Work required:
Every line of the material must be given again verbatim. Skip the images.

Extracted entries:

::::::

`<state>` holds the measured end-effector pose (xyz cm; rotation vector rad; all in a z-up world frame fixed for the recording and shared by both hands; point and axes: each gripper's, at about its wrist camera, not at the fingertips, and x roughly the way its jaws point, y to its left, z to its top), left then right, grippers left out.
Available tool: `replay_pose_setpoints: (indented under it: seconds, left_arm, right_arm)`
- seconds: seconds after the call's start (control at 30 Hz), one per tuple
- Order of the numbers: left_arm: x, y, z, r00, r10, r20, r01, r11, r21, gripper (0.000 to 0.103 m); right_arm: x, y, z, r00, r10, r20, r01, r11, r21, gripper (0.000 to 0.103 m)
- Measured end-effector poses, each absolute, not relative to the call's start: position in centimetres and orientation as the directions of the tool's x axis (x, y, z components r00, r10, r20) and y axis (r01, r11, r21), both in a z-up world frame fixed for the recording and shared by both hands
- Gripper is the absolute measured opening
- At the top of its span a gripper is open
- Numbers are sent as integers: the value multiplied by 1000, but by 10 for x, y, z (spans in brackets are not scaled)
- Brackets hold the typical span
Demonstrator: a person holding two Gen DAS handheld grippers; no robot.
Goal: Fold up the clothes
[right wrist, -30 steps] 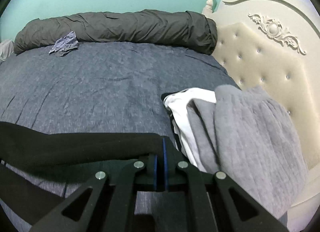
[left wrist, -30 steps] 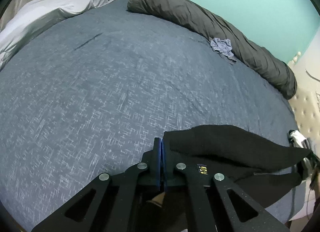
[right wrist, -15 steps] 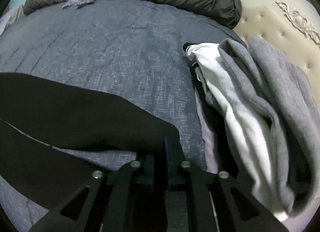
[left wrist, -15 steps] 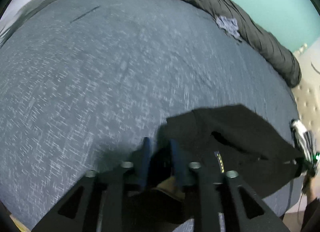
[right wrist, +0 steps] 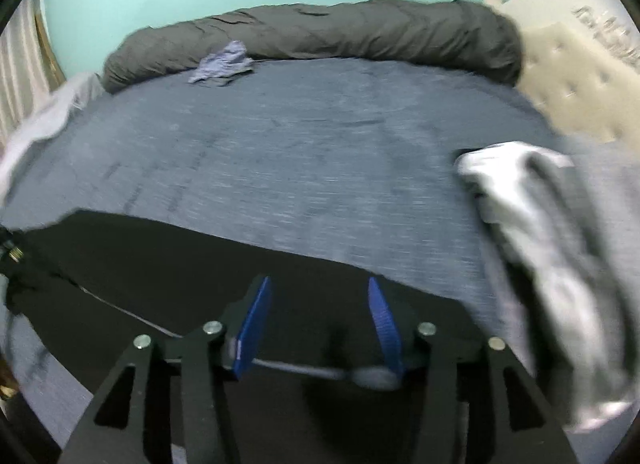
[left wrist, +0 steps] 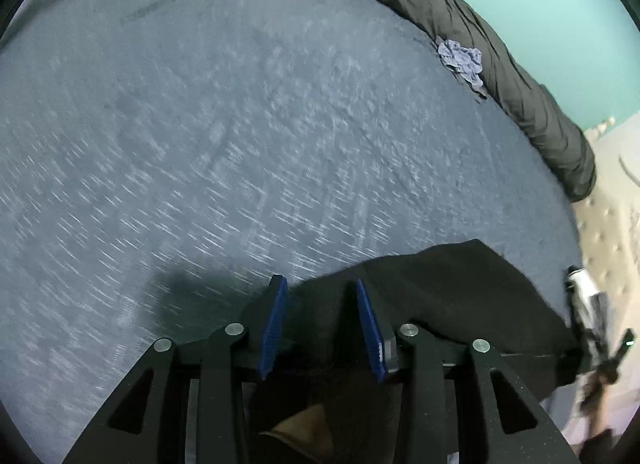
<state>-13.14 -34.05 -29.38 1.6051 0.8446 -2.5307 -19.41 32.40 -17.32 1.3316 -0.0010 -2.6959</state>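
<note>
The black garment [left wrist: 440, 296] lies spread on the blue-grey bed cover [left wrist: 240, 144], along the edge of the bed nearest me. My left gripper [left wrist: 322, 324] is opening: pads apart, garment beneath them, not pinched. My right gripper [right wrist: 318, 328] is opening too, released over the same cloth. Beside the garment, toward the headboard [right wrist: 572, 84], lies a grey-and-white clothes pile [right wrist: 552, 256].

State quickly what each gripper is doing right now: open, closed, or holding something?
Left gripper: jaws opening, pads clear of the black garment lying between them.
Right gripper: jaws opening over the same garment, gripping nothing.
</note>
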Motion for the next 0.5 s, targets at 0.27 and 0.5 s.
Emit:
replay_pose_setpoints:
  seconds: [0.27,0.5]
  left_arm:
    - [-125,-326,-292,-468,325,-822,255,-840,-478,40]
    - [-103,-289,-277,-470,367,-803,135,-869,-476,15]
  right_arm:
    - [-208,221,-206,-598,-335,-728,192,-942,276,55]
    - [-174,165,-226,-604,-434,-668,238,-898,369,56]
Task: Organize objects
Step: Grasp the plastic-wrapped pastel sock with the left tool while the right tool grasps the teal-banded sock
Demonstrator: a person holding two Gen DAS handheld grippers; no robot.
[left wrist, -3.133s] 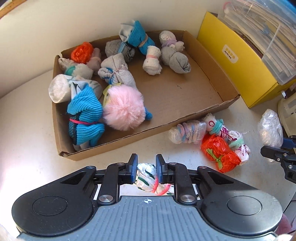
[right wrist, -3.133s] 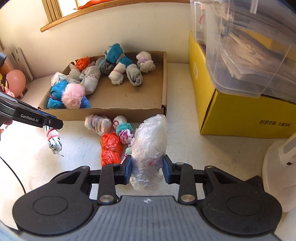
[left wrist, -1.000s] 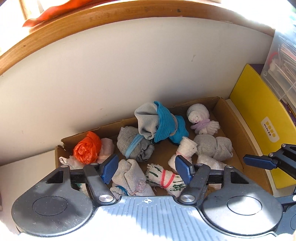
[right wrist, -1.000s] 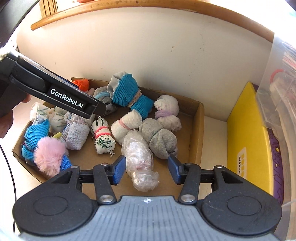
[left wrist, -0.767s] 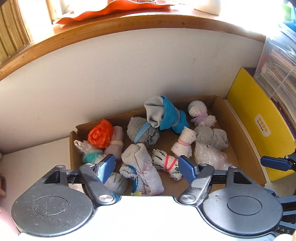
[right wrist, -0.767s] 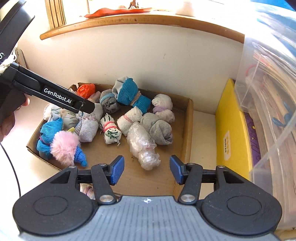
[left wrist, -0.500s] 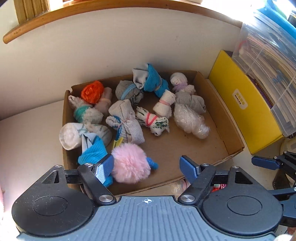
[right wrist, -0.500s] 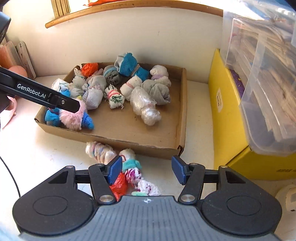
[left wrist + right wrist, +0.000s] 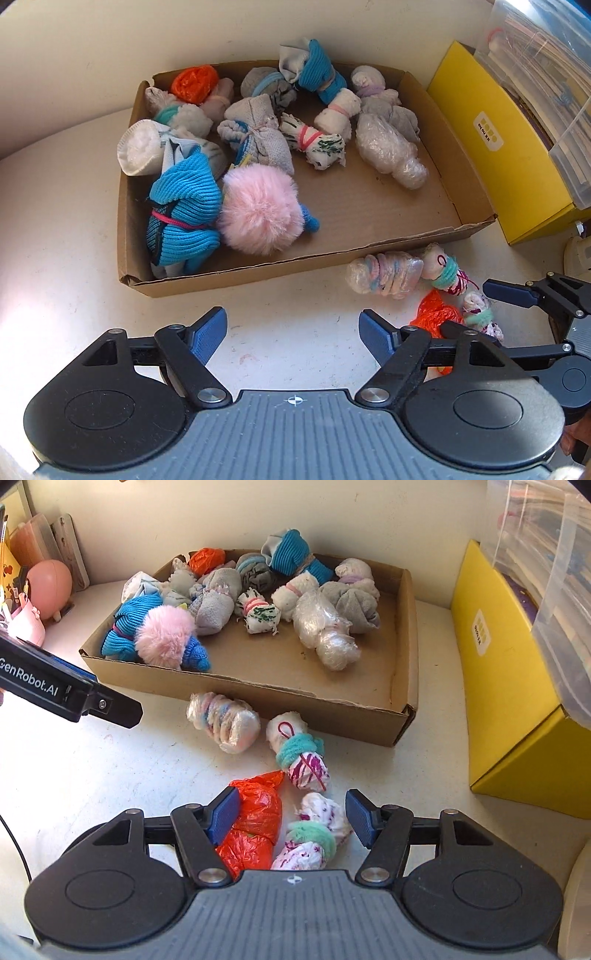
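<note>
A cardboard tray holds several rolled sock and bag bundles, among them a pink pompom and a clear plastic bundle. On the white table in front of it lie a pastel wrapped bundle, a white-magenta bundle with a teal band, an orange bag bundle and a white-magenta bundle with a green band. My right gripper is open over the orange and green-banded bundles. My left gripper is open and empty over bare table.
A yellow box with clear plastic drawers on top stands right of the tray. A pink round object and small items stand at the far left by the wall.
Both grippers let go of their bundles in the tray, then drew back and down toward the table in front of it. The right gripper now hovers over the loose bundles.
</note>
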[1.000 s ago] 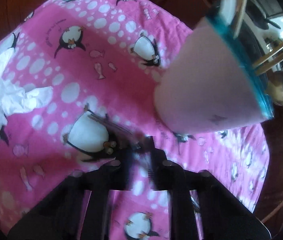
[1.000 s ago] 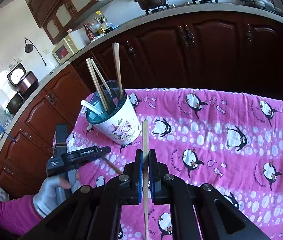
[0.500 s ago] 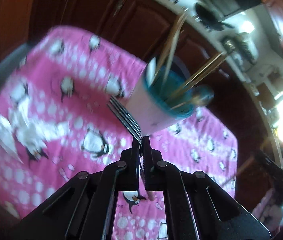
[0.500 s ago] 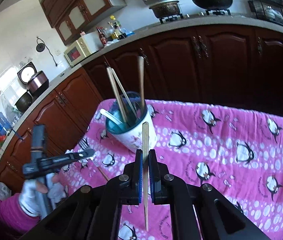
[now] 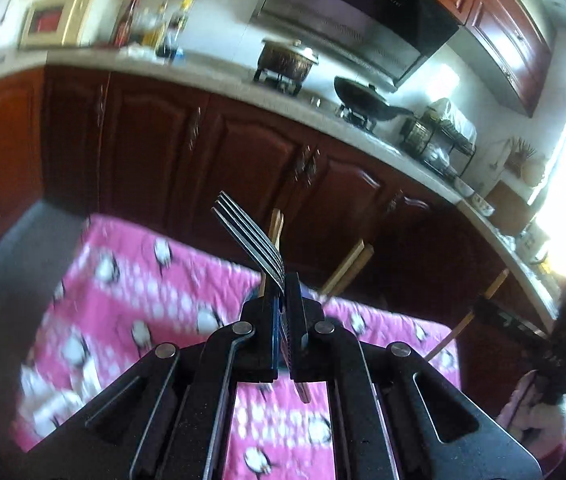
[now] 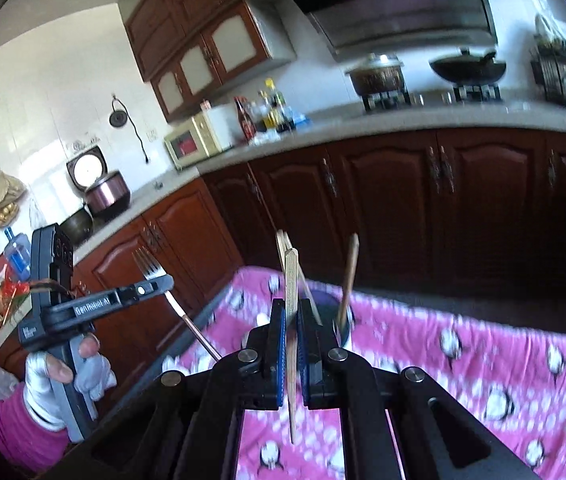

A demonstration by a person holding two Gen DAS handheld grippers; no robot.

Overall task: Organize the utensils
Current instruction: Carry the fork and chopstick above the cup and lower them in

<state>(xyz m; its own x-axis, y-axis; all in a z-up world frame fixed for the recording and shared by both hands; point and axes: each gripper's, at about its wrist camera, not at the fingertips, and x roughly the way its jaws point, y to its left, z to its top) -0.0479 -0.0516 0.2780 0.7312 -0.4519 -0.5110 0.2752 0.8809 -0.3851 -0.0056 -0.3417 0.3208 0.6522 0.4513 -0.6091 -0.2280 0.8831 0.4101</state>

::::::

Solution for this exercise:
`<state>` holds the measured end-effector pose (xyz cm; rotation vector rad; all in a z-up world frame fixed for the recording and shared by both hands; point and axes: each gripper's, at about its wrist camera, not at the fingertips, and x roughly the way its jaws point, y to its left, z to its top), left then right, grippers left out.
Available tool: `replay_pose_setpoints: (indented under it: seconds, left_arm, right_arm)`
- seconds: seconds after the call's start (control at 30 Hz), one per tuple
- Order of the numbers: left_arm: x, y, z, r00, r10, r20, r01, r11, r21, gripper (0.000 to 0.103 m); right_arm: x, y, z, r00, r10, r20, r01, r11, r21, gripper (0.000 to 0.103 m)
- Measured end-effector poses, each absolute, not relative to the call's start: position in centimetres and orientation as the directions of the tool's x axis (x, y, z components r00, r10, r20) and y axis (r01, r11, r21), both in a z-up world frame fixed for the recording and shared by both hands
- Gripper is the absolute measured opening
- At the top of its span a gripper is open
- Numbers are sent as integers: the value multiplied by 1000, but by 10 for x, y, z (spans in brackets are not scaled)
- Brackets hold the typical span
Demonstrator: a person holding two Gen DAS handheld grippers; no robot.
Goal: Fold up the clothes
[right wrist, -30 steps] 
[left wrist, -30 steps] 
[right wrist, -15 steps] 
[left wrist, -15 steps] 
[right wrist, +0 steps] 
[left wrist, +0 steps] 
<state>-13.14 -34.05 -29.38 1.6051 0.8446 -2.5307 -19.41 32.40 -17.32 1.3316 -0.0010 -2.6959</state>
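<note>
The black garment [left wrist: 440, 296] lies spread on the blue-grey bed cover [left wrist: 240, 144], along the edge of the bed nearest me. My left gripper [left wrist: 322, 324] is opening: pads apart, garment beneath them, not pinched. My right gripper [right wrist: 318, 328] is opening too, released over the same cloth. Beside the garment, toward the headboard [right wrist: 572, 84], lies a grey-and-white clothes pile [right wrist: 552, 256].

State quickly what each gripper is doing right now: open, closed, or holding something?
Left gripper: jaws opening, pads clear of the black garment lying between them.
Right gripper: jaws opening over the same garment, gripping nothing.
</note>
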Motion for the next 0.5 s, targets at 0.27 and 0.5 s.
Emit:
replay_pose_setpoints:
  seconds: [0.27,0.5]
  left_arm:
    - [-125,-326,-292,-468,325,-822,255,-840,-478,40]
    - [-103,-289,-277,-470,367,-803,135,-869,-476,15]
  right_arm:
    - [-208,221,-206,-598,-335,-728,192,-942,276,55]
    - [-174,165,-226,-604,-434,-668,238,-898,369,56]
Task: Organize objects
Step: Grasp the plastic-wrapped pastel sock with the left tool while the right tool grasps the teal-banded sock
Demonstrator: a person holding two Gen DAS handheld grippers; no robot.
[left wrist, -3.133s] 
[right wrist, -3.133s] 
[left wrist, -1.000s] 
[right wrist, -1.000s] 
[left wrist, -0.767s] 
[right wrist, -0.767s] 
[left wrist, -0.500s] 
[right wrist, -0.500s] 
[left wrist + right wrist, +0.000s] 
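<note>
A cardboard tray holds several rolled sock and bag bundles, among them a pink pompom and a clear plastic bundle. On the white table in front of it lie a pastel wrapped bundle, a white-magenta bundle with a teal band, an orange bag bundle and a white-magenta bundle with a green band. My right gripper is open over the orange and green-banded bundles. My left gripper is open and empty over bare table.
A yellow box with clear plastic drawers on top stands right of the tray. A pink round object and small items stand at the far left by the wall.
Both grippers let go of their bundles in the tray, then drew back and down toward the table in front of it. The right gripper now hovers over the loose bundles.
</note>
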[1.000 s ago] 
[1.000 s ago] 
[0.500 s ago] 
[0.500 s ago] 
[now] 
[now] 

A demonstration by a person holding two Gen DAS handheld grippers; no robot.

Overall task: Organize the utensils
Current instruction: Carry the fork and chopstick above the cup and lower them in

<state>(xyz m; its own x-axis, y-axis; all in a z-up world frame fixed for the recording and shared by both hands; point and axes: each gripper's, at about its wrist camera, not at the fingertips, and x roughly the way its jaws point, y to its left, z to its top) -0.0479 -0.0516 0.2780 0.7312 -0.4519 -0.5110 0.2752 0.8809 -0.3851 -0.0056 -0.3417 0.3208 0.6522 0.4513 -0.6091 -0.2280 0.8831 0.4101</state>

There is nothing more to the exercise.